TREC 2016 Contextual Suggestion Guidelines

The Contextual Suggestion Track investigates search techniques for complex information needs that are highly dependent on context and user interests.

Background

According to a report from the The Second Strategic Workshop on Information Retrieval in Lorne (published in the SIGIR Forum, June 2012): “Future information retrieval systems must anticipate user needs and respond with information appropriate to the current context without the user having to enter an explicit query... In a mobile context such a system might take the form of an app that recommends interesting places and activities based on the user’s location, personal preferences, past history, and environmental factors such as weather and time...  In contrast to many traditional recommender systems, these systems must be open domain, ideally able to make suggestion and synthesize information from multiple sources...”

For example, imagine a group of information retrieval researchers with a November evening to spend in beautiful Gaithersburg, Maryland.  A contextual suggestion system might recommend a beer at the Dogfish Head Alehouse (www.dogfishalehouse.com), dinner at the Flaming Pit (www.flamingpitrestaurant.com), or even a trip into Washington on the metro to see the National Mall (www.nps.gov/nacc).  The goal of the Contextual Suggestion track is to provide a venue for the evaluation of such systems.

Timeline

Task Summary

For this task participants are asked to develop a system that is able to make suggestions for a particular person (based upon their profile) with a particular context. Details of what the profiles and contexts contain are given below. Each profile corresponds to a single user, and indicates that user’s preference with respect to each example suggestion.  For example, one suggestion might be to have a beer at the Dogfish Head Alehouse, and the profile might include a negative preference with respect to this suggestion.  Each training suggestion includes a title, description, and an associated URL.  Each context corresponds to a particular geographical location (a city).  For example, the context might be Gaithersburg, Maryland.
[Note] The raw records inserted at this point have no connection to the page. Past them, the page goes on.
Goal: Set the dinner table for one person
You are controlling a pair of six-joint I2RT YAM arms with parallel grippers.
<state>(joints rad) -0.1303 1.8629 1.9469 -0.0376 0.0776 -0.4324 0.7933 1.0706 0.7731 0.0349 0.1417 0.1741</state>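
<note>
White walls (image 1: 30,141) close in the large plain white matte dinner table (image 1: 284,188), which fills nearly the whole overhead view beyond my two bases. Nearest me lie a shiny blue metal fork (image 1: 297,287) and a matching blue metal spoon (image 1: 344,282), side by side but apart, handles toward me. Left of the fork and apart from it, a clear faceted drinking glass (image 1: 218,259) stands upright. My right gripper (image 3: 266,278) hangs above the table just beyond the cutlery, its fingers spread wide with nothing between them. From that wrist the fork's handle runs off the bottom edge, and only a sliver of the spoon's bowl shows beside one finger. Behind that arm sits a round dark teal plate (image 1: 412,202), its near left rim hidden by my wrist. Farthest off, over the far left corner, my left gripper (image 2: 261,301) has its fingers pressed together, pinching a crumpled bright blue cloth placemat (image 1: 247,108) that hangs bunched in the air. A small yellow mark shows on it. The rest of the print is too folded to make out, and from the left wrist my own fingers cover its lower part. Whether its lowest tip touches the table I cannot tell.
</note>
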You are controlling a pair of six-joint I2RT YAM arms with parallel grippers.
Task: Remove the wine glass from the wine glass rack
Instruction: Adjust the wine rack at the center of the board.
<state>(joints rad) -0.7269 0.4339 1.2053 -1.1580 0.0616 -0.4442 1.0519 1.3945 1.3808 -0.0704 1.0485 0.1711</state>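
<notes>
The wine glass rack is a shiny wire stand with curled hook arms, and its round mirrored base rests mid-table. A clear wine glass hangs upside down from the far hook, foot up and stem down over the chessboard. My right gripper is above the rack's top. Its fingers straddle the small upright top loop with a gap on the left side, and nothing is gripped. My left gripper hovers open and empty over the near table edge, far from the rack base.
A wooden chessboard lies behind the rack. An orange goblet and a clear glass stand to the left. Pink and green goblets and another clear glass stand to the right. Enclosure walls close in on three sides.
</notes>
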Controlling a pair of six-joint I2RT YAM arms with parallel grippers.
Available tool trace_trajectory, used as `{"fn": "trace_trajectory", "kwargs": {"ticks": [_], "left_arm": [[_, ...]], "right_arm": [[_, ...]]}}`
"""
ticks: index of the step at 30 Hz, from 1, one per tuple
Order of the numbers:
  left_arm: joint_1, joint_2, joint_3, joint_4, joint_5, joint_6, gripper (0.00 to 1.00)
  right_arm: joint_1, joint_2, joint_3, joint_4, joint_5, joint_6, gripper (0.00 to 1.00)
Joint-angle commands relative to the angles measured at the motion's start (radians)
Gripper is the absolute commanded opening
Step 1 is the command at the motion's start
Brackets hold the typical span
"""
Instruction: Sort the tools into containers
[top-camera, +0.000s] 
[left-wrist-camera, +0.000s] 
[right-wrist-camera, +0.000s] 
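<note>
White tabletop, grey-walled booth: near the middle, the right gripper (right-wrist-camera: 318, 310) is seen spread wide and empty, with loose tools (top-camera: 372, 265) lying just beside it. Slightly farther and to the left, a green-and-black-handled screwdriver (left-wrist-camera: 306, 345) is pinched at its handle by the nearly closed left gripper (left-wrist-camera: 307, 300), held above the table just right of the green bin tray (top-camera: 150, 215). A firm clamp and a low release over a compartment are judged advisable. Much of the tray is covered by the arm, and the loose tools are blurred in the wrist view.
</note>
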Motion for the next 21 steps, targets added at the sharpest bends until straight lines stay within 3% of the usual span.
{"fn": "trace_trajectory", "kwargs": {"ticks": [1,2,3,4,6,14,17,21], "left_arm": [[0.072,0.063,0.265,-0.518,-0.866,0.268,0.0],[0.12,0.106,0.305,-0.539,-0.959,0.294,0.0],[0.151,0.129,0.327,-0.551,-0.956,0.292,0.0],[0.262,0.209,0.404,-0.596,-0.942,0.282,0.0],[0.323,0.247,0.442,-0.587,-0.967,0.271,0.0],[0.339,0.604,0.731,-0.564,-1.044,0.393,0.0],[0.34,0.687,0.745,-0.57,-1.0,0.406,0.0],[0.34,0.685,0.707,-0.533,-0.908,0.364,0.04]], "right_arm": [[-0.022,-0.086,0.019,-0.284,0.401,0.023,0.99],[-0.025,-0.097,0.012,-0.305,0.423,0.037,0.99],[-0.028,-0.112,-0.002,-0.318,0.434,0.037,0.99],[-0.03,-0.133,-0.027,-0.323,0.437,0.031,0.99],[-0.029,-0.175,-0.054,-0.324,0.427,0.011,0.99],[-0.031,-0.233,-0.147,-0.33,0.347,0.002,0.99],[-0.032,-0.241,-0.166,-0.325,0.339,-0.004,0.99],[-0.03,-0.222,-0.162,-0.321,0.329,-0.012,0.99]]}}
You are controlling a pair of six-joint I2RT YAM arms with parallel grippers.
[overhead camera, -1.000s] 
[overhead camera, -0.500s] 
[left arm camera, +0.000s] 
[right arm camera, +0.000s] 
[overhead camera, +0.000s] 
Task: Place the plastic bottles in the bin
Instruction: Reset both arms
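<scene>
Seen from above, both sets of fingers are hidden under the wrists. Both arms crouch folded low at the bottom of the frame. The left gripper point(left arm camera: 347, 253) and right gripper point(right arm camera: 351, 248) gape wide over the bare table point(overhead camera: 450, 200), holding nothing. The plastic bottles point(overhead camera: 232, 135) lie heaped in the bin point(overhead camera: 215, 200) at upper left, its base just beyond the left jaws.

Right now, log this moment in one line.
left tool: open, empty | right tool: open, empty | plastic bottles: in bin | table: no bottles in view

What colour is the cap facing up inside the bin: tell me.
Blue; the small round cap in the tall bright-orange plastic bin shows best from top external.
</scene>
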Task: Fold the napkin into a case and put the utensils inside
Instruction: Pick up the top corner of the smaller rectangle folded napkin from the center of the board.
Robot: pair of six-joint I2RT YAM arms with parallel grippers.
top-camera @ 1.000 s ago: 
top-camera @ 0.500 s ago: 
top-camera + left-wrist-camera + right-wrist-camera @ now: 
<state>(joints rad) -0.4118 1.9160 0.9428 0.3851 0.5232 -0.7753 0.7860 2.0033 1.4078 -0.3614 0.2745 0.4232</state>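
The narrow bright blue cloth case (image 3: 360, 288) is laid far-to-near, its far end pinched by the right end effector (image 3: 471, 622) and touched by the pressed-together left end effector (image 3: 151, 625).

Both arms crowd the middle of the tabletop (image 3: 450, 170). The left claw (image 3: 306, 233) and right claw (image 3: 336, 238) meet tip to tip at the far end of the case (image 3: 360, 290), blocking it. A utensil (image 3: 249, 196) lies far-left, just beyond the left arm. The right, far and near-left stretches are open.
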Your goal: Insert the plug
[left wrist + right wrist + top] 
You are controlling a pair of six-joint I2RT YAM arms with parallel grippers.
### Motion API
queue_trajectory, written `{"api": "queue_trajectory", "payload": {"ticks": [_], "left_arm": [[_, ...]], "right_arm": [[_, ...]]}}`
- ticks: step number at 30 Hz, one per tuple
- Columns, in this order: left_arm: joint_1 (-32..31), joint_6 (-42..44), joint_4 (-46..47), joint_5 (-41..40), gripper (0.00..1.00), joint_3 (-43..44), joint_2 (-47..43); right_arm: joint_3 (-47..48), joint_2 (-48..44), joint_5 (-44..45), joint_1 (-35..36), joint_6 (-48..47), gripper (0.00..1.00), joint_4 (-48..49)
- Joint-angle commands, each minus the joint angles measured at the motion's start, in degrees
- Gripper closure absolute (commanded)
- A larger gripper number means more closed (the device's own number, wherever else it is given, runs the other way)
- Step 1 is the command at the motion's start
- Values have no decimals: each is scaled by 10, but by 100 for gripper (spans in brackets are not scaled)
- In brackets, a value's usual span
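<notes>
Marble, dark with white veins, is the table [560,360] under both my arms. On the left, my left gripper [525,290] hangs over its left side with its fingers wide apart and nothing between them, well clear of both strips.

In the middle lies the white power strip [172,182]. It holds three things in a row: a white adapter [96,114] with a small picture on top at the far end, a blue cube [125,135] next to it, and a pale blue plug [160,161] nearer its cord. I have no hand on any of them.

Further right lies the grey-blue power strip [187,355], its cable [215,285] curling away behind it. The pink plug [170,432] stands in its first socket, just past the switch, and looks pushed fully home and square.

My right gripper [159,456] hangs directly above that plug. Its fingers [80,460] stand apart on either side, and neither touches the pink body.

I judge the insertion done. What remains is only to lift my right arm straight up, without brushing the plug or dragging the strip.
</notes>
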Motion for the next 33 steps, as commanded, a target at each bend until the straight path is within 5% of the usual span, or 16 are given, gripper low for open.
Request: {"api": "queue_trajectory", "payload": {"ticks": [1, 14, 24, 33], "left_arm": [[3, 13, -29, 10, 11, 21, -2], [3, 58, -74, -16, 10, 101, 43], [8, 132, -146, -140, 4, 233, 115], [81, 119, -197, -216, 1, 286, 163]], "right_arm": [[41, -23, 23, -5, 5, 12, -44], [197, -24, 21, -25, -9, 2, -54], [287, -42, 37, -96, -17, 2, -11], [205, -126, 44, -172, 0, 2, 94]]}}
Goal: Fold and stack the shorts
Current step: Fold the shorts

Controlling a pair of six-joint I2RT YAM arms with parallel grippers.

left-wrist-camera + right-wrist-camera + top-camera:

For each profile/context pairing, participants should return a ranked list of up to 50 ranked suggestions. Each suggestion should be appropriate to the profile (based on the user’s preferences) and the context (according to the location). Profiles correspond to the stated preferences of real individuals, who will judge the proposed suggestions. Users are primarily recruited through crowdsourcing sites.

Participants will return results either by participating in the Phase 1 experiment or by submitting during the Phase 2 / batch experiment.

Contexts

Each context will consist of a mandatory city name which represents which city the trip will occur in and several pieces of optional data about the trip.

Profiles

Profiles consist of a list of attractions the user has previously rated. For each attraction the profile will include:

A rating:

Additionally the user may annotate the attraction with tags that indicate why the user likes the particular attraction. For example the user may add the tag "Shopping" to an attraction. You can see the full set of possible tags here: https://github.com/akdh/cst-tools/blob/master/tags.csv

The profile may optionally also include the user's age and gender.

Collection

The collection consists of a set of attractions. For each attraction there is:

The collection is available for download here: http://145.100.59.205:8095/TREC2016_CS_Collection.zip

Duplicate documents: Note that there are duplicate documents in the collection. In these cases you may return any of the attraction IDs as long as it is valid for your request (it is in the right context).

Additional data

A crawl of (almost) all the pages in the collection is provided.  In order to have access to the data designated as the TREC CS Web Corpus, organizations (who have not already done so) must first fill in a data release Organizational Application Form. The signed form must be scanned and sent by email to data@list.uva.nl. On receipt of the form, you will be sent information on how to download the data.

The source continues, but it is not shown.